▸ **EXERCISE DETAILS**
Look for "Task" in each line of the records, and copy the lines that have it.

▸ **INPUT RECORDS**
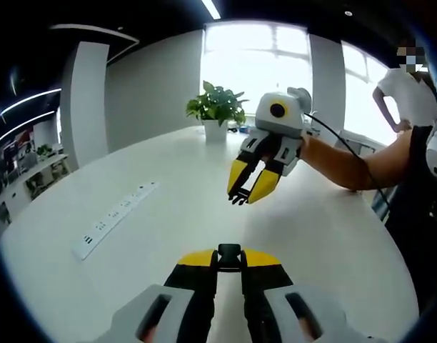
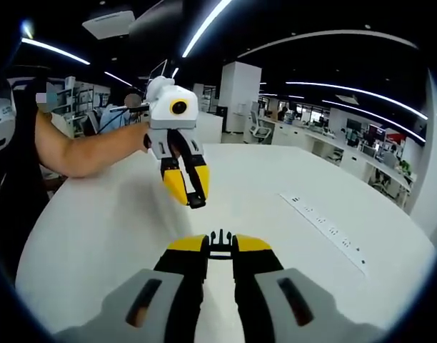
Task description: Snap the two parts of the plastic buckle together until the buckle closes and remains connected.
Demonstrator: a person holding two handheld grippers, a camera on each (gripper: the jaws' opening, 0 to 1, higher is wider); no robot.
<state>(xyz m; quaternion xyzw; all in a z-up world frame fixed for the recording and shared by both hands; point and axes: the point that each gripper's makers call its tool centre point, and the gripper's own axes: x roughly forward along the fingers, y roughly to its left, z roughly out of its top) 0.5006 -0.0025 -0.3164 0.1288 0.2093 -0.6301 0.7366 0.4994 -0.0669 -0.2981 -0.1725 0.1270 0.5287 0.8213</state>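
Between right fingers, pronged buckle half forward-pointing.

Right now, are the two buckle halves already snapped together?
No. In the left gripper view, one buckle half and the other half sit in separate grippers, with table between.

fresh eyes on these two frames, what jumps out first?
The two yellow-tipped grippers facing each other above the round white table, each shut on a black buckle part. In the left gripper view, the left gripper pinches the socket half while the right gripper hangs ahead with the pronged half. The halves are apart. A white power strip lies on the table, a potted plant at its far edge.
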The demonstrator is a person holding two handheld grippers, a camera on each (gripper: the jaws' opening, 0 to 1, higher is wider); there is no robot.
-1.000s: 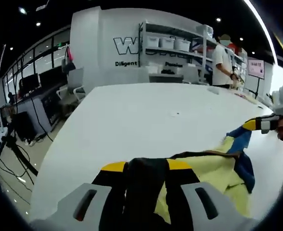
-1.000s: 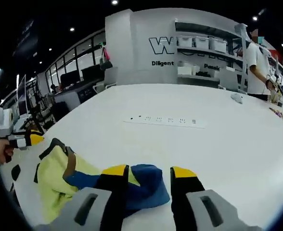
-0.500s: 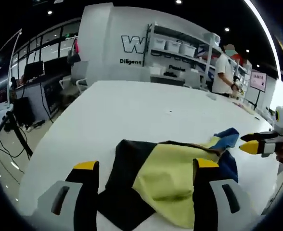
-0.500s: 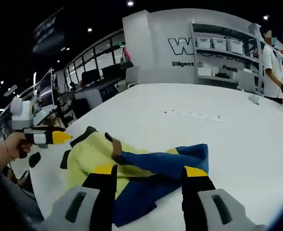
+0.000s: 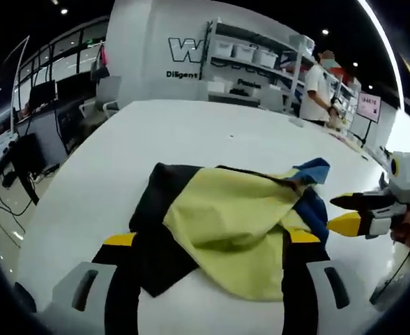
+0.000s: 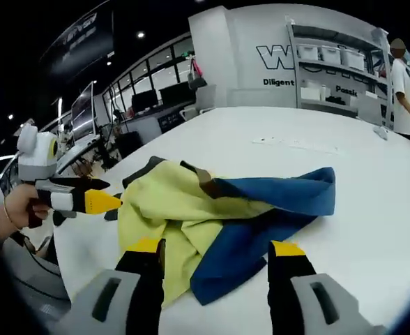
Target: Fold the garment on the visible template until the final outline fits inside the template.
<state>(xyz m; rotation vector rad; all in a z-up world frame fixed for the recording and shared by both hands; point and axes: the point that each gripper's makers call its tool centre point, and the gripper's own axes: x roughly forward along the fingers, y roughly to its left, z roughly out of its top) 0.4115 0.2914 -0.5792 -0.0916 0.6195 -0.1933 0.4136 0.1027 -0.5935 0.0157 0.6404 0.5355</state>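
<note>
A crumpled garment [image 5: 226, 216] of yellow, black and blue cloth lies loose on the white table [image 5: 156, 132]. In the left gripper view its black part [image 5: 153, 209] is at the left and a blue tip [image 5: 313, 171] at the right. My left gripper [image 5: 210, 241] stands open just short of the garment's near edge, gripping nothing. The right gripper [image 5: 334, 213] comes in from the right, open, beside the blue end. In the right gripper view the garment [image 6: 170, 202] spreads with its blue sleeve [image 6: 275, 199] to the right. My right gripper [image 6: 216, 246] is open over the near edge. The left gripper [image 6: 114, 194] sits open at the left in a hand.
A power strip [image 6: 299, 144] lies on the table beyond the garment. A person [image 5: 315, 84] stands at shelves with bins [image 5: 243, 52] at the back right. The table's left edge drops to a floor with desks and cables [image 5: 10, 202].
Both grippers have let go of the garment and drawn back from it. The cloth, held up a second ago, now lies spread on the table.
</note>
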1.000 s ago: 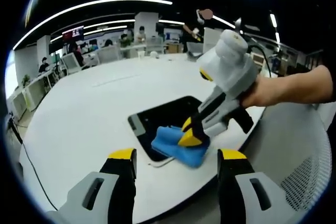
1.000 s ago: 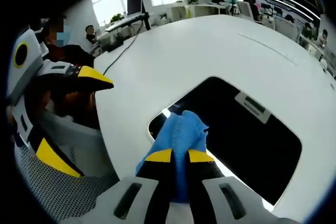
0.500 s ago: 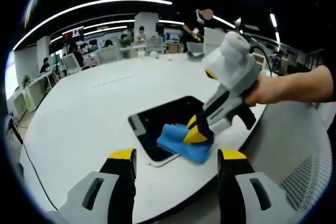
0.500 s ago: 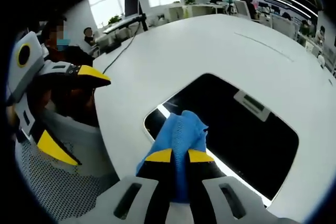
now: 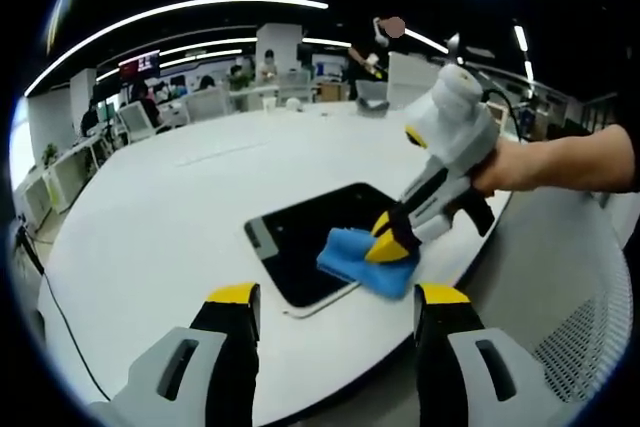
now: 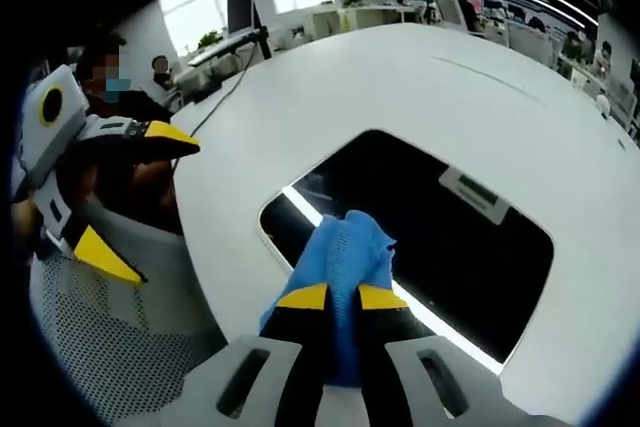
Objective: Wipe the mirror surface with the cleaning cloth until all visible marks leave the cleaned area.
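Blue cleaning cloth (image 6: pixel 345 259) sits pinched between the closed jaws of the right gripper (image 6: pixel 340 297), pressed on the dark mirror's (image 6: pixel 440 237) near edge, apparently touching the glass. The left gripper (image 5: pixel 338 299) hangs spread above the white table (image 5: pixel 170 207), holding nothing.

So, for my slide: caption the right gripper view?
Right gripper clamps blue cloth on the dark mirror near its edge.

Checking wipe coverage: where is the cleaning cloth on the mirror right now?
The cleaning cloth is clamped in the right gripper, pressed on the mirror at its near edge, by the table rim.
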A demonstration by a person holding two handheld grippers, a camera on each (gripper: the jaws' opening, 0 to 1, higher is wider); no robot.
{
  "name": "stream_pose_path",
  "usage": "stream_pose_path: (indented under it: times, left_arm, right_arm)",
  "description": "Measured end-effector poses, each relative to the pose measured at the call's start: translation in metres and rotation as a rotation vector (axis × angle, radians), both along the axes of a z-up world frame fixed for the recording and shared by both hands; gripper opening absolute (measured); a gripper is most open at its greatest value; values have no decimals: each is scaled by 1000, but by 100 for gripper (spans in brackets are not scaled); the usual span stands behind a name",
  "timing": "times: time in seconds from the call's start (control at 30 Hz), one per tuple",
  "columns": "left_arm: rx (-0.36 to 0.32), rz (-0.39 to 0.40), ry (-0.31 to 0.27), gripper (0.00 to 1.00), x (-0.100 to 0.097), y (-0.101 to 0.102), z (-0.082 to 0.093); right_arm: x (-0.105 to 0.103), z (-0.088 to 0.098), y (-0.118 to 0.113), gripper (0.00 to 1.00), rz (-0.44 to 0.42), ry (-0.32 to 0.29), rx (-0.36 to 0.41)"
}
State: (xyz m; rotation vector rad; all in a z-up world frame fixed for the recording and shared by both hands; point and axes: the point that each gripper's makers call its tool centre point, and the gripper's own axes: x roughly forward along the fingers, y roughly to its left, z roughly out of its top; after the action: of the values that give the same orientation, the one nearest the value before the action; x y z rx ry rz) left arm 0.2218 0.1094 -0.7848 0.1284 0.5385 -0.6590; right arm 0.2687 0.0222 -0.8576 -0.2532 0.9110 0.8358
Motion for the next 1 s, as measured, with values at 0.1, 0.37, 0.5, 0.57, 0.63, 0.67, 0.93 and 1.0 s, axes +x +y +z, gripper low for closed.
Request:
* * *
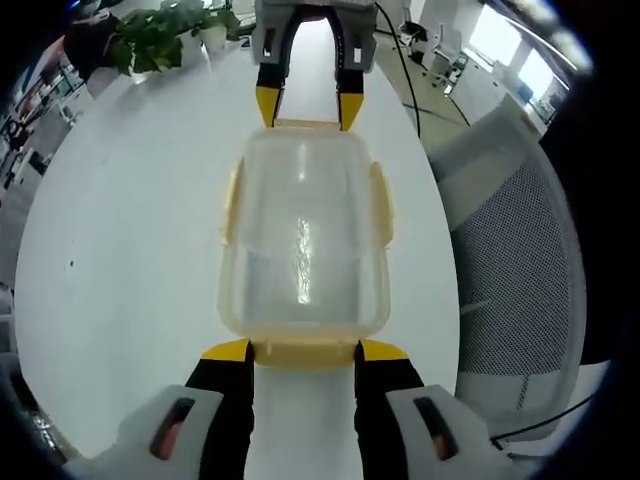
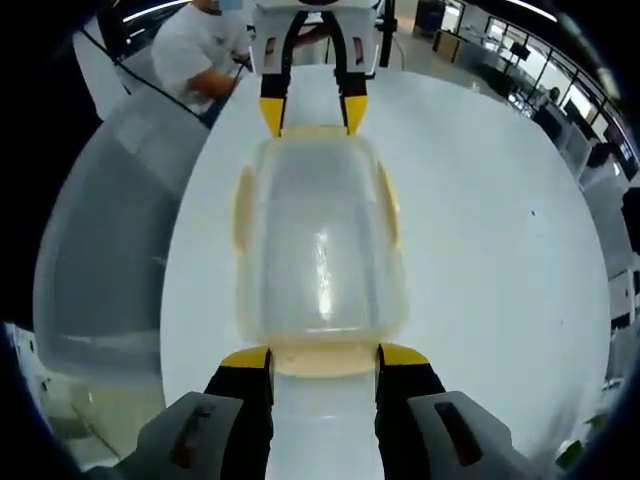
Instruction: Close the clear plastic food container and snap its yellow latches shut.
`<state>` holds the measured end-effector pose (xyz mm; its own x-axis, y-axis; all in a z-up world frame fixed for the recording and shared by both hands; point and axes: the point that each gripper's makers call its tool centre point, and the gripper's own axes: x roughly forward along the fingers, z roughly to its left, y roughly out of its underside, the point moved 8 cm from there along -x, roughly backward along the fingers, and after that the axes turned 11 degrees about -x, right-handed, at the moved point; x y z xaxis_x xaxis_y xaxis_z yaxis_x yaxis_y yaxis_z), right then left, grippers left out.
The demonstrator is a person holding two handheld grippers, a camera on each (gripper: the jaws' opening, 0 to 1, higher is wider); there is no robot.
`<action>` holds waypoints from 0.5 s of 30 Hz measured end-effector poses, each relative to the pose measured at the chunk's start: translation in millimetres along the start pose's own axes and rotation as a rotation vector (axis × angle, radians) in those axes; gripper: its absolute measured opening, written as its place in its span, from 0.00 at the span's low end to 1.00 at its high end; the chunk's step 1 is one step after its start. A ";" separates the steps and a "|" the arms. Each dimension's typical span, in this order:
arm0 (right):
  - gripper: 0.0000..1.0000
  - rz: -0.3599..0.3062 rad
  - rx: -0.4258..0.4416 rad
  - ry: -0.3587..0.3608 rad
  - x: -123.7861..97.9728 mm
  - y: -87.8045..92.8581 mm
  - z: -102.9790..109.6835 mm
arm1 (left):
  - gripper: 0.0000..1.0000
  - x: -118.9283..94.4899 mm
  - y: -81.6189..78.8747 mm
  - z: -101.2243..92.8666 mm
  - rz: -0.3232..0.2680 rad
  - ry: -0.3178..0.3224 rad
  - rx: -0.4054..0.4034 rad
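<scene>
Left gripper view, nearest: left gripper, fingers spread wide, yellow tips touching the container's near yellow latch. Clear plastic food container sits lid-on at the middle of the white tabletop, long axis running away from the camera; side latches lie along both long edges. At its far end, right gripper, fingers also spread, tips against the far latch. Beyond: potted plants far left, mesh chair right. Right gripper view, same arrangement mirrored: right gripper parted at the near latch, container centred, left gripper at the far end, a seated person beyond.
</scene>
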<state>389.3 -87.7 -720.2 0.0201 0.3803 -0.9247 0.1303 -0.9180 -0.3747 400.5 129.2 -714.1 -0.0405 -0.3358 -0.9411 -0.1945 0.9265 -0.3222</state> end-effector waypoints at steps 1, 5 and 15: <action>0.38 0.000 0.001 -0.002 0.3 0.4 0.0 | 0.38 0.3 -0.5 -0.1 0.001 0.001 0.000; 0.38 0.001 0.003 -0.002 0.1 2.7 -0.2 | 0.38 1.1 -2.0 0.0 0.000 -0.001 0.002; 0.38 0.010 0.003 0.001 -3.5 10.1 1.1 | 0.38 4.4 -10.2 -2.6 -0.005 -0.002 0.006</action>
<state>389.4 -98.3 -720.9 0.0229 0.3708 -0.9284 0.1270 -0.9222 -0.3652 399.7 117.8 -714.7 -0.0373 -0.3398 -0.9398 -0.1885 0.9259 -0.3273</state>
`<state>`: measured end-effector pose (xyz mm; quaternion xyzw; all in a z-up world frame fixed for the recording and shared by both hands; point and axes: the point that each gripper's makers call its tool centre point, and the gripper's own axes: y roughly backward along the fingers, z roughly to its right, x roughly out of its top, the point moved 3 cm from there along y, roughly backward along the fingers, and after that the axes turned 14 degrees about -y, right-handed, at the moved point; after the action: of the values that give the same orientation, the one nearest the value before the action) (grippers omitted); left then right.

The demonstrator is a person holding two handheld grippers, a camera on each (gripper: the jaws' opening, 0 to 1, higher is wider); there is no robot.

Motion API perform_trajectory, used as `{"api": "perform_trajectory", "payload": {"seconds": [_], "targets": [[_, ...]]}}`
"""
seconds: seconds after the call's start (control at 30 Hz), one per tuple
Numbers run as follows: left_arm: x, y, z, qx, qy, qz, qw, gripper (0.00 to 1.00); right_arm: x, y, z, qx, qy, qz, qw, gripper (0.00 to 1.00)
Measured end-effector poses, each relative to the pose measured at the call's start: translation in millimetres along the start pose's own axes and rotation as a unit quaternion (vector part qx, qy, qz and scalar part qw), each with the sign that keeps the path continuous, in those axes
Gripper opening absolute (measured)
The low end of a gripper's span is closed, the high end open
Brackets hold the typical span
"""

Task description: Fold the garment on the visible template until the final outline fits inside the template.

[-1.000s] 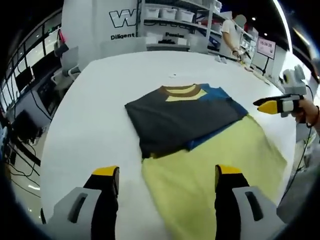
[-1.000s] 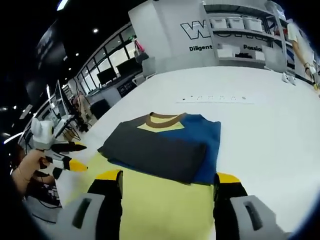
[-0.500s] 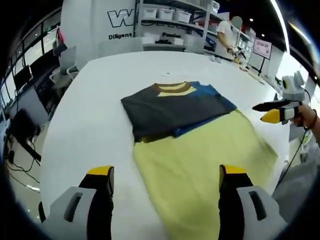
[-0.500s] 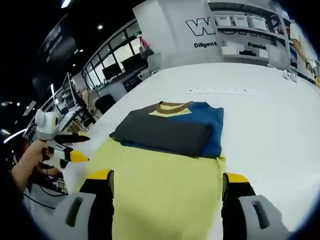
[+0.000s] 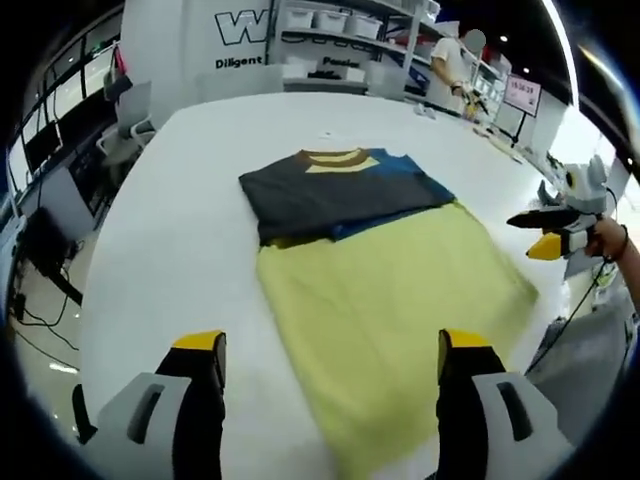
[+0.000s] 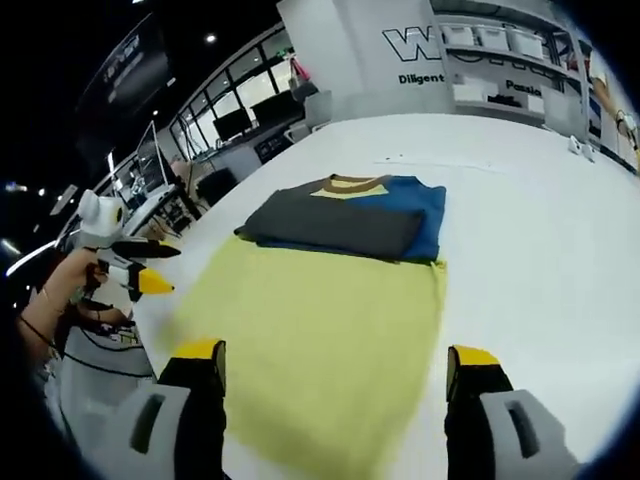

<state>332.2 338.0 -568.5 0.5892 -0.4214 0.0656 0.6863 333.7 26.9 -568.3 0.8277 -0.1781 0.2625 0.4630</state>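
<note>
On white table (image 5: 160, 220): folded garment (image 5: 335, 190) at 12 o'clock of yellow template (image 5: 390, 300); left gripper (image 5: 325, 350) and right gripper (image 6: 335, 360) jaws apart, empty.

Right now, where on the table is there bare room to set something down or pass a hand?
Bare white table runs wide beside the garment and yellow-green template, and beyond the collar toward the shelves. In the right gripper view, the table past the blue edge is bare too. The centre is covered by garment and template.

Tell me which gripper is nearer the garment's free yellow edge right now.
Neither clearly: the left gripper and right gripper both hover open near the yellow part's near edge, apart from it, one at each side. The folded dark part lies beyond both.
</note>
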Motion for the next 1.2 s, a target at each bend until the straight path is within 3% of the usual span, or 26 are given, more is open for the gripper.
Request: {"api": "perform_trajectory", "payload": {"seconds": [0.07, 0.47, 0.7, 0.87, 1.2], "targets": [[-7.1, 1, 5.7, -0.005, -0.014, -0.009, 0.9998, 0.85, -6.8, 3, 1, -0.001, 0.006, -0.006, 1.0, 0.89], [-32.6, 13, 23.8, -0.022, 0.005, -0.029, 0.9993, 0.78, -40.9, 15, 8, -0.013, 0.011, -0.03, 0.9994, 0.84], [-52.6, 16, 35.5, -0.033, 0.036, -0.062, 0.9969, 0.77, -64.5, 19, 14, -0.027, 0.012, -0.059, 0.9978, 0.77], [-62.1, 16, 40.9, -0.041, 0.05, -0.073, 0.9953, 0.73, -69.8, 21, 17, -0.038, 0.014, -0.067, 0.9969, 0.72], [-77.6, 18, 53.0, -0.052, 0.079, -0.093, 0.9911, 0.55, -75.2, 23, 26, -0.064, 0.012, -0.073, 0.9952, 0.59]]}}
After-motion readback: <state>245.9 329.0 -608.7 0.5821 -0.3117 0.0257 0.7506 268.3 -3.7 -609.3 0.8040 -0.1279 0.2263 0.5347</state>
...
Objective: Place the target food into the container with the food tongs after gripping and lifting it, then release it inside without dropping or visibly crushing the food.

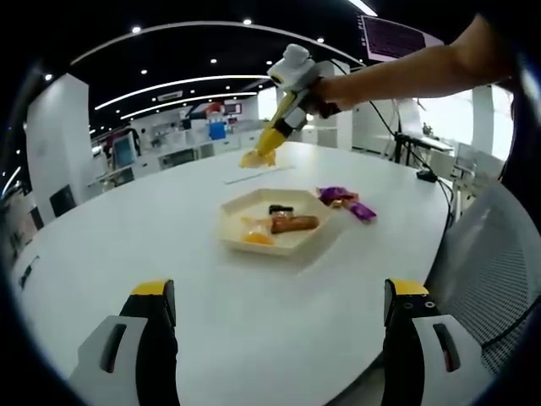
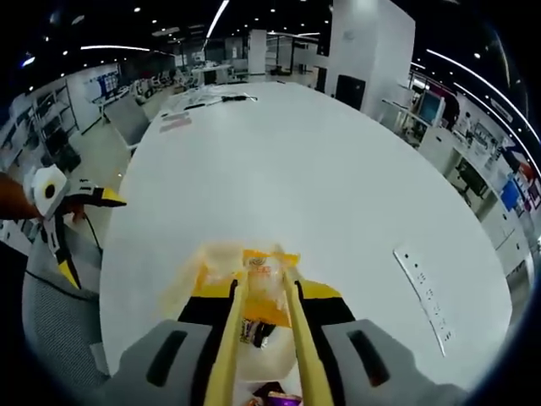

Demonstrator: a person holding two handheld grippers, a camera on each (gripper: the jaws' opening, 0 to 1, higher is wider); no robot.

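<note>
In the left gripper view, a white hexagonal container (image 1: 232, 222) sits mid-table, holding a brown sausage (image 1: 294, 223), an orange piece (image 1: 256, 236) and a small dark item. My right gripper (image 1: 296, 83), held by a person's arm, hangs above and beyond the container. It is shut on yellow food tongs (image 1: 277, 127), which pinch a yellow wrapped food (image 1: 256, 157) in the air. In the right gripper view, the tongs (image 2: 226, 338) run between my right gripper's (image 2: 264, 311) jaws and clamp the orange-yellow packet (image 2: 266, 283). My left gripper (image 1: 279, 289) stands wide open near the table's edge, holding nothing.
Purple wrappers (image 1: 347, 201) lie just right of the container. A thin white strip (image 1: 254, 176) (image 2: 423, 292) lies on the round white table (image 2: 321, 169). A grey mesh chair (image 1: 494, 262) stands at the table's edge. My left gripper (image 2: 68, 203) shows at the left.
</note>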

▸ **ANSWER BELOW**
Task description: Snap the two parts of the plastic buckle together until the buckle closes and remains connected.
Task description: Fold the garment on the visible template until the final outline fits inside the template.

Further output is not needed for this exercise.